## [WORK REQUIRED]
Each entry, from beginning to end, is to be transcribed verbatim.

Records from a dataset
- - -
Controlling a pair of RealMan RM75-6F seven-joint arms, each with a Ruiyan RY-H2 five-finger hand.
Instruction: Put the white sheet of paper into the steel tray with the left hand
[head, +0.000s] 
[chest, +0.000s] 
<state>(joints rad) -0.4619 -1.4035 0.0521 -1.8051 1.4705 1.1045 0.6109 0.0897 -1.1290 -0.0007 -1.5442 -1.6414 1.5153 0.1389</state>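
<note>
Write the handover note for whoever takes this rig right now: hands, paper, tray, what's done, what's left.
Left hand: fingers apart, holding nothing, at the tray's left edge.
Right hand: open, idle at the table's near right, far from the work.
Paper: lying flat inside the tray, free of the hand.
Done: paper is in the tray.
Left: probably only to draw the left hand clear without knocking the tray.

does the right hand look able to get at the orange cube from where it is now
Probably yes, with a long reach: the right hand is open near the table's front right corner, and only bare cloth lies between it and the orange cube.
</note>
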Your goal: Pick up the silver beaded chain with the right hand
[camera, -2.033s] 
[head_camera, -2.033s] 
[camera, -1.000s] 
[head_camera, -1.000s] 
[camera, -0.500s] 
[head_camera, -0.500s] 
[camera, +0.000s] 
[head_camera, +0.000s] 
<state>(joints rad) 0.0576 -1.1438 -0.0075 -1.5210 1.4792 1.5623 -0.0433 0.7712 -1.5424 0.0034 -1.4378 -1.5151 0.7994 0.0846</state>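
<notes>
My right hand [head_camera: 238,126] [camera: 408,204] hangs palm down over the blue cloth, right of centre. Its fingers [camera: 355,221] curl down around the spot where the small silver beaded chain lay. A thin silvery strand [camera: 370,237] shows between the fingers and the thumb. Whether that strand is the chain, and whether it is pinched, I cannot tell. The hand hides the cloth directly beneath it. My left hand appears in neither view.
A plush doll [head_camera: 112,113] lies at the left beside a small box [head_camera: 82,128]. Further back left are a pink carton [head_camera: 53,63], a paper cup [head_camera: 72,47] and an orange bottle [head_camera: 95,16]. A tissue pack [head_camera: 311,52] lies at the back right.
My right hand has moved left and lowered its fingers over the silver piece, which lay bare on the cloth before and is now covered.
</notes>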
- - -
## [RESULT FOR THIS EXERCISE]
Controlling a pair of RealMan RM75-6F seven-joint arms, each with a Ruiyan RY-H2 five-finger hand.
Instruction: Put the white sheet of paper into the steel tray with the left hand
[head, +0.000s] 
[chest, +0.000s] 
<state>(joints rad) -0.4619 -1.4035 0.0521 -1.8051 1.4705 1.1045 0.6109 0.0897 -1.1290 -0.0007 -1.5442 -1.6414 1.5153 0.1389</state>
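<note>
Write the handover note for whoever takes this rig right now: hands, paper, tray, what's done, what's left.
Left hand: fingers apart, holding nothing, at the tray's left edge.
Right hand: open, idle at the table's near right, far from the work.
Paper: lying flat inside the tray, free of the hand.
Done: paper is in the tray.
Left: probably only to draw the left hand clear without knocking the tray.

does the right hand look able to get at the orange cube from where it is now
Probably yes, with a long reach: the right hand is open near the table's front right corner, and only bare cloth lies between it and the orange cube.
</note>
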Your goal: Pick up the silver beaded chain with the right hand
[camera, -2.033s] 
[head_camera, -2.033s] 
[camera, -1.000s] 
[head_camera, -1.000s] 
[camera, -0.500s] 
[head_camera, -0.500s] 
[camera, +0.000s] 
[head_camera, +0.000s] 
<state>(joints rad) 0.0576 -1.1438 -0.0075 -1.5210 1.4792 1.5623 -0.0433 0.7712 -1.5424 0.0034 -1.4378 -1.5151 0.7994 0.0846</state>
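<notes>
My right hand [head_camera: 238,126] [camera: 408,204] hangs palm down over the blue cloth, right of centre. Its fingers [camera: 355,221] curl down around the spot where the small silver beaded chain lay. A thin silvery strand [camera: 370,237] shows between the fingers and the thumb. Whether that strand is the chain, and whether it is pinched, I cannot tell. The hand hides the cloth directly beneath it. My left hand appears in neither view.
A plush doll [head_camera: 112,113] lies at the left beside a small box [head_camera: 82,128]. Further back left are a pink carton [head_camera: 53,63], a paper cup [head_camera: 72,47] and an orange bottle [head_camera: 95,16]. A tissue pack [head_camera: 311,52] lies at the back right.
My right hand has moved left and lowered its fingers over the silver piece, which lay bare on the cloth before and is now covered.
</notes>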

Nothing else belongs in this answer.